Work request>
Any picture in the data below gets skipped; print all the rest exactly.

Supplied material>
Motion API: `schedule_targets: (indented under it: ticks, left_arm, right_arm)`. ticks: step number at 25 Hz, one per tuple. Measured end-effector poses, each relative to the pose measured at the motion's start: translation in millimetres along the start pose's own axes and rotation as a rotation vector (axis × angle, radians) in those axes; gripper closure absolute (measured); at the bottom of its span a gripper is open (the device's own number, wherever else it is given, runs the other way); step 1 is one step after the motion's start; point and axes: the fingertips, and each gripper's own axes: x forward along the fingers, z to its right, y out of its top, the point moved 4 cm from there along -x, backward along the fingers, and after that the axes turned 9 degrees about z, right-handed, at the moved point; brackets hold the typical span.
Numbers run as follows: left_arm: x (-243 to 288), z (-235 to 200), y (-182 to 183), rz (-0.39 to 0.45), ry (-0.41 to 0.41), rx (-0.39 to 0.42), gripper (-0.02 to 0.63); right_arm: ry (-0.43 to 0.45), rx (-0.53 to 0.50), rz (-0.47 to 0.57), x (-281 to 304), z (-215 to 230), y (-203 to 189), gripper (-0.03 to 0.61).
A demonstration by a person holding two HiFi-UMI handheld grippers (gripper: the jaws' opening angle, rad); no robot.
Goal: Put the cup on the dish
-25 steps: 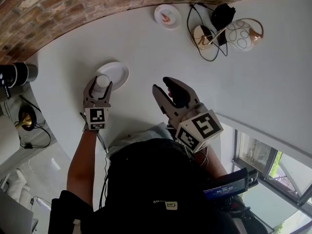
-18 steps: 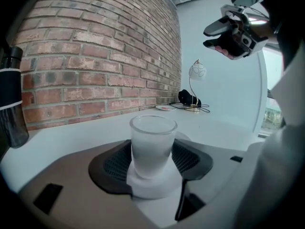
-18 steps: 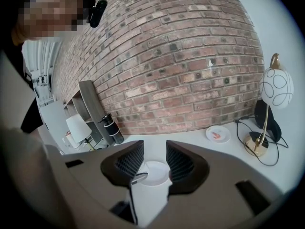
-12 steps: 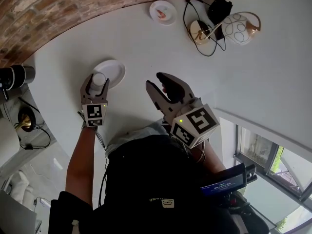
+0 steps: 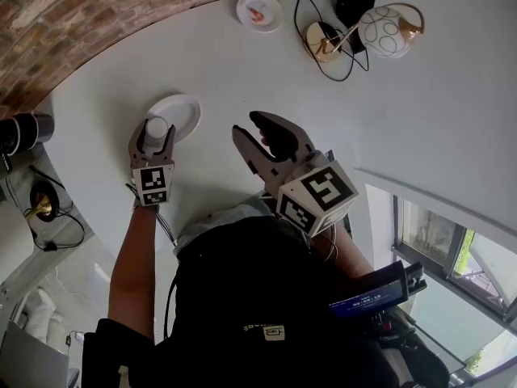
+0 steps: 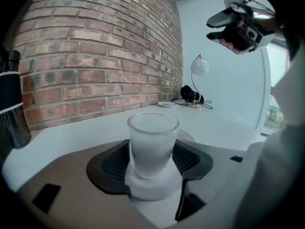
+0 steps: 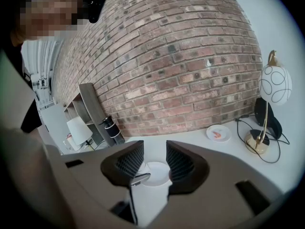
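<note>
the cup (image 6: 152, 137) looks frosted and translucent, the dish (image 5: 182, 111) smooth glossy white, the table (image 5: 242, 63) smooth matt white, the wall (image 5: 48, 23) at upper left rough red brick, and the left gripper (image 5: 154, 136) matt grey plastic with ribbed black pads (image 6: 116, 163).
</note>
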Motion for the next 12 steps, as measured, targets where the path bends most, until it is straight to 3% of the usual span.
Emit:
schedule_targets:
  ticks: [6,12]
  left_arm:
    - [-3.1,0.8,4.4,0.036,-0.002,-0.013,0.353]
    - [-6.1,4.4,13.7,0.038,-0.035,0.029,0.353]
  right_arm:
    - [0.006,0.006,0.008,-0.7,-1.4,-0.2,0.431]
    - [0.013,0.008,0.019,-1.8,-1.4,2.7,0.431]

Output of the exercise>
Motion API: `schedule_targets: (indented under it: ticks, left_arm, right_arm)`. ticks: step number at 25 Hz, one per tuple. Measured end-effector poses, each relative to the pose measured at the motion's start: translation in millimetres along the start pose's own axes and rotation as a rotation vector (axis × angle, radians) in those axes; gripper closure absolute (measured); at the bottom of its span a gripper is open (the device's own number, wherever else it is given, runs the other way); step 1 is one step after the motion's start; point and axes: the fingertips, and each gripper's own axes: x forward along the fingers, z to its right, y out of its top, the point moved 4 cm from there along -x, backward along the fingers, and after that the axes turned 9 degrees about z, right-handed, at the moved point; brackets hold the typical span.
Numbers run as follows: left_arm: x (-243 to 288), z (-235 to 200), y (-182 to 183), rz (-0.39 to 0.45), ry (-0.41 to 0.41), rx (-0.39 to 0.42), gripper (-0.02 to 0.63); right_arm: ry (-0.43 to 0.45), rx (-0.53 to 0.50), rz (-0.47 to 0.57), x (-281 to 304), z (-215 to 230), y (-203 to 189), gripper (-0.03 to 0.61).
A demonstration by a person holding two HiFi-UMI handheld grippers (gripper: the jaws' opening angle, rad); no robot.
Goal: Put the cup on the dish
-25 steps: 
-18 steps: 
-18 steps: 
-12 steps: 
+0 steps: 
+0 steps: 
+0 steps: 
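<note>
the cup (image 6: 152, 137) looks frosted and translucent, the dish (image 5: 182, 111) smooth glossy white, the table (image 5: 242, 63) smooth matt white, the wall (image 5: 48, 23) at upper left rough red brick, and the left gripper (image 5: 154, 136) matt grey plastic with ribbed black pads (image 6: 116, 163).
</note>
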Motion for the next 12 steps, as measured, targets where the path bends most, until it is straight to 3% of the usual span.
Emit:
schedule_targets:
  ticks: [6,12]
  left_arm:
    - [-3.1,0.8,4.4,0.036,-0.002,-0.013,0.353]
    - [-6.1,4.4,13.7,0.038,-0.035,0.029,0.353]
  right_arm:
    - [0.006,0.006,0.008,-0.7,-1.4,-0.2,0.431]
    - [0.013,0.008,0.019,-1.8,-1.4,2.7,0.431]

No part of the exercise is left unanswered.